Operations
Backup And Restores
Custom Secret
Monitoring
tpl
Rebuilding PostgreSQL Replicas in KubeBlocks
This guide demonstrates how to rebuild replicas using both in-place and non-in-place methods.
What is Replica Rebuilding?
Replica rebuilding is the process of recreating a PostgreSQL replica from scratch or from a backup while maintaining:
- Data Consistency: Ensures the replica has an exact copy of primary data
- High Availability: Minimizes downtime during the rebuild process
During this process:
- The problematic replica is identified and isolated
- A new base backup is taken from the primary
- WAL (Write-Ahead Log) segments are streamed to catch up
- The replica rejoins the replication cluster
When to Rebuild a PostgreSQL Instance?
Rebuilding becomes necessary in these common scenarios:
- Replica falls too far behind primary (irrecoverable lag), or Replication slot corruption
- WAL file gaps that can't be automatically resolved
- Data Corruption: with storage-level corruption (disk/volume issues), inconsistent data between primary and replica, etc
- Infrastructure Issues: Node failure, storage device failure or cross Zone/Region migration
Prerequisites
Before proceeding, ensure the following:
- Environment Setup:
- A Kubernetes cluster is up and running.

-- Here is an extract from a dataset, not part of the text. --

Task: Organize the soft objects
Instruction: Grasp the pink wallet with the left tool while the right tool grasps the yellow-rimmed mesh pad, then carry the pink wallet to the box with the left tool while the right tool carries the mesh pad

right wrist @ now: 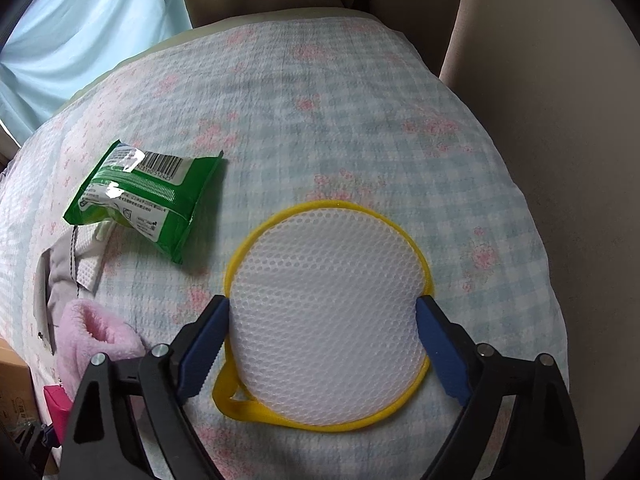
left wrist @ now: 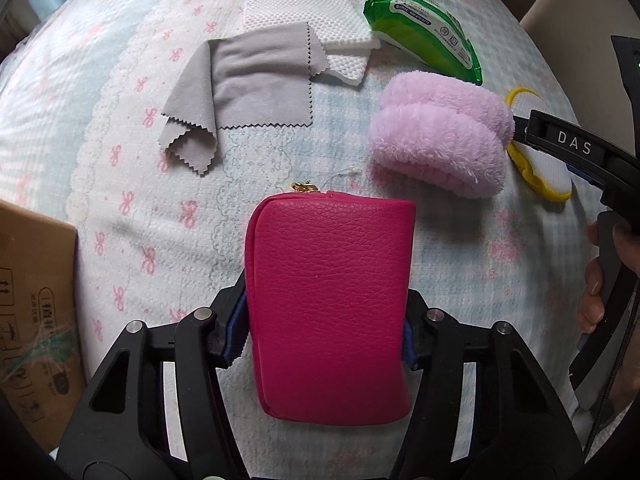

- The kubectl CLI tool is configured to communicate with your cluster.
- KubeBlocks CLI and KubeBlocks Operator are installed. Follow the installation instructions here.
- Namespace Preparation: To keep resources isolated, create a dedicated namespace for this tutorial:
kubectl create ns demo
namespace/demo created
Deploy a PostgreSQL Cluster
KubeBlocks uses a declarative approach for managing PostgreSQL clusters. Below is an example configuration for deploying a PostgreSQL cluster with 2 replicas (1 primary, 1 replicas).
Apply the following YAML configuration to deploy the cluster:
apiVersion: apps.kubeblocks.io/v1
kind: Cluster
metadata:
name: pg-cluster
namespace: demo
spec:
terminationPolicy: Delete
clusterDef: postgresql
topology: replication
componentSpecs:
- name: postgresql
serviceVersion: 16.4.0
labels:
apps.kubeblocks.postgres.patroni/scope: pg-cluster-postgresql
disableExporter: true
replicas: 2
resources:
limits:
cpu: "0.5"
memory: "0.5Gi"
requests:
cpu: "0.5"
memory: "0.5Gi"
volumeClaimTemplates:
- name: data
spec:
accessModes:
- ReadWriteOnce
resources:
requests:
storage: 20Gi
Verifying the Deployment
Monitor the cluster status until it transitions to the Running state:
kubectl get cluster pg-cluster -n demo -w
Expected Output:
NAME CLUSTER-DEFINITION TERMINATION-POLICY STATUS AGE
pg-cluster postgresql Delete Creating 50s
pg-cluster postgresql Delete Running 4m2s
Once the cluster status becomes Running, your PostgreSQL cluster is ready for use.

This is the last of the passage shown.